- Task brief: The data below should be duplicated in full, unchanged.

- Supplied information:
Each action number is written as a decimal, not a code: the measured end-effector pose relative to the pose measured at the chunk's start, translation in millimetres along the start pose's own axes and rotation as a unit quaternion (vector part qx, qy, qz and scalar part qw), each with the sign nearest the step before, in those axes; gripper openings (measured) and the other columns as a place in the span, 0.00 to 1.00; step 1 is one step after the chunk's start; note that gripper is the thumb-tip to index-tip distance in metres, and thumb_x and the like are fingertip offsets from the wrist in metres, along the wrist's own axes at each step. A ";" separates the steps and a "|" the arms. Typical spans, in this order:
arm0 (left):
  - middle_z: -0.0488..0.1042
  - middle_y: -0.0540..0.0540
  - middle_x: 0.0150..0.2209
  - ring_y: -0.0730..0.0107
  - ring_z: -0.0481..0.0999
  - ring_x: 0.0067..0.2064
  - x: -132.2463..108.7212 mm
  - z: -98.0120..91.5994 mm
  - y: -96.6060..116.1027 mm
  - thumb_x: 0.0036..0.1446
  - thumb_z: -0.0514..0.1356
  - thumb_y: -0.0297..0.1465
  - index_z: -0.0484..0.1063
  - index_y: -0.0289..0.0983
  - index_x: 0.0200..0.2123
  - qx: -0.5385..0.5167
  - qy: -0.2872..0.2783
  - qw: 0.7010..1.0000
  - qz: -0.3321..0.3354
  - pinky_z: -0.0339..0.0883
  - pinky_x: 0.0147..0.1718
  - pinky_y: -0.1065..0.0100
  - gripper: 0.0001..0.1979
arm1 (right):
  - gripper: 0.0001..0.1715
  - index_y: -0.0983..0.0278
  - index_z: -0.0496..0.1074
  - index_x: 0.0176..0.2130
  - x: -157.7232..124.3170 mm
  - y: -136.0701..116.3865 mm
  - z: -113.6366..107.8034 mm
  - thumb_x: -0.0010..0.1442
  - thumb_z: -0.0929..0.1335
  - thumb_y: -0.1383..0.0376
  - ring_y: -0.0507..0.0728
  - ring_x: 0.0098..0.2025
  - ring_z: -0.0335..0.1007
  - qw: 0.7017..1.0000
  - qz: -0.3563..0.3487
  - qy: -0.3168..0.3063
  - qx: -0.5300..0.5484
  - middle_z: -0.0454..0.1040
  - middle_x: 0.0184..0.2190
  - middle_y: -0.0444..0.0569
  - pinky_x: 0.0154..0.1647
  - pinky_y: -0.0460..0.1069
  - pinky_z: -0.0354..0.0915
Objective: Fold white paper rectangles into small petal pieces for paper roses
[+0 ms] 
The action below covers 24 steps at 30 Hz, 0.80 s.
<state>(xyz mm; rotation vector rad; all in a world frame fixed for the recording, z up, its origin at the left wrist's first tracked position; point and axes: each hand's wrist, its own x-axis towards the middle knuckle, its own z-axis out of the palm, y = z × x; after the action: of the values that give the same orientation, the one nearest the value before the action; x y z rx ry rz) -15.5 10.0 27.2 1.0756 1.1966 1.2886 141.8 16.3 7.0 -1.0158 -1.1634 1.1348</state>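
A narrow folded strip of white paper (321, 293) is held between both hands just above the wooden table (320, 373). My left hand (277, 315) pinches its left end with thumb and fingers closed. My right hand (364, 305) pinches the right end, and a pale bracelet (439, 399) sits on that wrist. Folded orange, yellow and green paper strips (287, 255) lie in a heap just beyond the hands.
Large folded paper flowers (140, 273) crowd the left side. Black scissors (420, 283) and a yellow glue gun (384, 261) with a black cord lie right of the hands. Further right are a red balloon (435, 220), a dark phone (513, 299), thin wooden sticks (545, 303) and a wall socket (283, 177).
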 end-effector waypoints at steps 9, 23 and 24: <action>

- Response:
Each action number is written as a decimal, not a code: the measured end-effector pose relative to the pose measured at the chunk's start, translation in millimetres along the start pose's own axes and rotation as a unit quaternion (vector part qx, qy, qz and scalar part qw), each with the sign nearest the step before, in those axes; gripper openings (measured) and the other columns as a place in the span, 0.00 to 1.00; step 1 is one step after the chunk's start; note that gripper is the thumb-tip to index-tip distance in metres, and thumb_x and the like are fingertip offsets from the wrist in metres, along the wrist's own axes at each step. A ";" separates the steps and a "|" the arms. Typical spans, in this order:
arm0 (left):
  - middle_z: -0.0488..0.1042
  - middle_y: -0.0540..0.0540
  - middle_x: 0.0150..0.2209
  - ring_y: -0.0730..0.0107
  - ring_z: -0.0481..0.0999
  - ring_x: 0.0067..0.2064
  - x: -132.2463..108.7212 mm
  - z: -98.0120..91.5994 mm
  - y: -96.6060..116.1027 mm
  - thumb_x: 0.0036..0.1446
  - thumb_z: -0.0514..0.1356
  - thumb_y: -0.0297..0.1465
  - index_z: -0.0484..0.1063
  - index_y: -0.0289..0.0983
  - index_x: 0.0200..0.2123
  - qx: -0.5385..0.5167
  - qy: -0.2872..0.2783
  - qw: 0.7010..1.0000
  - qz: -0.3321..0.3354
  - pinky_z: -0.0339..0.0883
  - pinky_x: 0.0147..0.1718
  - pinky_y: -0.1065..0.0100
  - gripper: 0.0001..0.1979
arm1 (right):
  - gripper: 0.0001..0.1715
  - index_y: -0.0983..0.0278
  - index_z: -0.0496..0.1074
  - index_x: 0.0176..0.2130
  - x: -157.7232..124.3170 mm
  - y: -136.0701..116.3865 mm
  - z: -113.6366..107.8034 mm
  - thumb_x: -0.0010..0.1442
  - thumb_z: -0.0929..0.1335
  - thumb_y: -0.1383..0.0376
  - ring_y: -0.0507..0.0728
  - ring_x: 0.0098..0.2025
  - ring_z: -0.0335..0.1007
  - qw: 0.7017..1.0000
  - qz: -0.3563..0.3487
  - qy: -0.3168..0.3063
  - qx: -0.5300..0.5484
  - middle_z: -0.0454..0.1040
  - middle_x: 0.0184..0.2190
  - middle_y: -0.0444..0.0569
  - pinky_x: 0.0154..0.1647
  - pinky_y: -0.0460..0.1069
  - pinky_z: -0.0354..0.0915
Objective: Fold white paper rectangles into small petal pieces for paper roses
[+0 ms] 
The action below covers 24 steps at 30 Hz, 0.80 s.
<state>(xyz mm; rotation vector rad; all in a world frame fixed for the recording, z up, its origin at the left wrist's first tracked position; point and axes: each hand's wrist, its own x-axis towards the middle knuckle, its own z-axis out of the palm, y = z × x; after the action: of the values that give the same orientation, the one nearest the value before the action; x y z rx ry rz) -15.5 10.0 27.2 1.0756 1.1966 1.2886 141.8 16.3 7.0 -1.0158 -1.1634 1.1348</state>
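A narrow folded strip of white paper (321, 293) is held between both hands just above the wooden table (320, 373). My left hand (277, 315) pinches its left end with thumb and fingers closed. My right hand (364, 305) pinches the right end, and a pale bracelet (439, 399) sits on that wrist. Folded orange, yellow and green paper strips (287, 255) lie in a heap just beyond the hands.
Large folded paper flowers (140, 273) crowd the left side. Black scissors (420, 283) and a yellow glue gun (384, 261) with a black cord lie right of the hands. Further right are a red balloon (435, 220), a dark phone (513, 299), thin wooden sticks (545, 303) and a wall socket (283, 177).
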 end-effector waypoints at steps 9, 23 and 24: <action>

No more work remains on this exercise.